“As fotos deflagram um olhar para a “bunda” ou o “ânus”, regiões tão estigmatizadas, como imagens plásticas, poéticas, como instrumentos da beleza e do prazer. Remonta essas áreas junto ao corpo, não nos deixando esquecer que fazem parte importante a ser descoberta”, contou Camacho para a Lado A, informando que a série ganhará novas paisagens em breve, com o casal viajando junto para se dedicar ao projeto de viajar e registrar beijos e bundas.
Todo o trabalho da dupla no questionamento do ânus como instrumento artístico e de protesto surgiu de uma performance em outubro de 2013, no Instituto de Artes da Unesp, depois de lerem o trabalho da teórica Queer espanhola Beatriz Preciado: Terror Anal, que deu nome à performance. No livro, a autora questiona exatamente o preconceito e repulsa ao órgão do corpo humano. O ânus, para quem não sabe, é a primeira parte dos vertebrados a ficar pronta durante a sua formação embrionária, um medidor do processo de evolução dos seres que habitam o planeta.
“O ânus castrado converteu-se em uma mera ponta de expulsão de detritos: orifício no qual culmina o aparelho digestivo e pelo qual se expele o excremento. Colocado à disposição dos poderes públicos, o ânus foi costurado, fechado e selado. Assim nasceu o corpo privado. E a cidade moderna, com seus calçamentos limpos e chaminés poluentes: anos de cimento pelos quais se dessublima o reprimido coletivamente. Assim nasceram os homens heterossexuais em fins do século XIX: são corpos castrados de ânus. Ainda que se apresentem como chefes e vencedores são, na realidade, corpos feridos, maltratados. No homem heterossexual, o ânus, entendido unicamente como orifício excretor, não é um órgão. É a cicatriz que a castração deixa no corpo. O ânus fechado é o preço que o corpo paga ao regime heterossexual pelo privilégio de sua masculinidade. Foi necessário recompensar o dano com uma ideologia de superioridade de modo que só se lembram de seus ânus ao defecar: como marionetes se acham melhores, mais importantes, mais fortes… Esqueceram que sua hegemonia se baseia sobre sua castração anal. O ânus castrado é o armário do heterossexual.” (Terror Anal, Beatriz Preciado, págs 136-137)

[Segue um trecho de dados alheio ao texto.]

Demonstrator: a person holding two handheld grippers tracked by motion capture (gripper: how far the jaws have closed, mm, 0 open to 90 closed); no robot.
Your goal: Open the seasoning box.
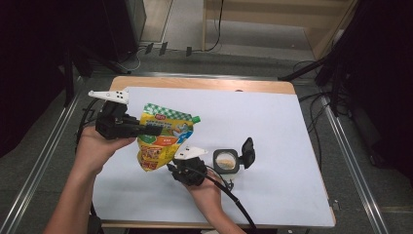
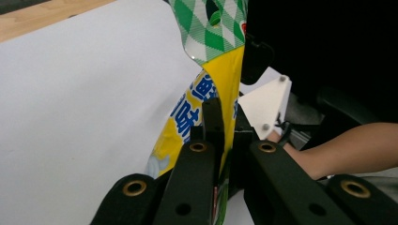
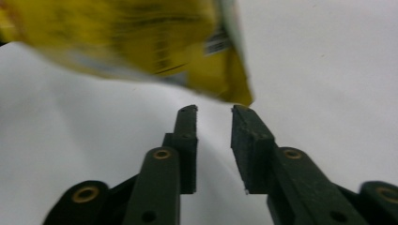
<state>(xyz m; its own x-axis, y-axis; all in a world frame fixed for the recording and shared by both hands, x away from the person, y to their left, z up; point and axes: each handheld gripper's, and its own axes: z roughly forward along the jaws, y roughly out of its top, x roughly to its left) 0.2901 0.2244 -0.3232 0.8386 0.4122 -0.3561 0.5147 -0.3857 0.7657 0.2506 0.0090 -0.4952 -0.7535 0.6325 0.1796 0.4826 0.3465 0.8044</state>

Deste encontro literário surgiu além das performances do vinho e do gelo, a série das bundas pelo mundo, outras performances e projetos. Uma delas, mais inocente, de beijos pelo mundo, também criada pelos artistas, novamente questiona o afeto e liberdade sobre o corpo, frente a uma sociedade castradora e preconceituosa. Na performance original na UNESP, Camacho inseriu flores no próprio ânus e depois distribuiu às pessoas. A mensagem pode parecer forte, mas é bem simples: cada um com seu ânus, com sua arte, com o direito de fazer o que quiser com o próprio corpo e vida.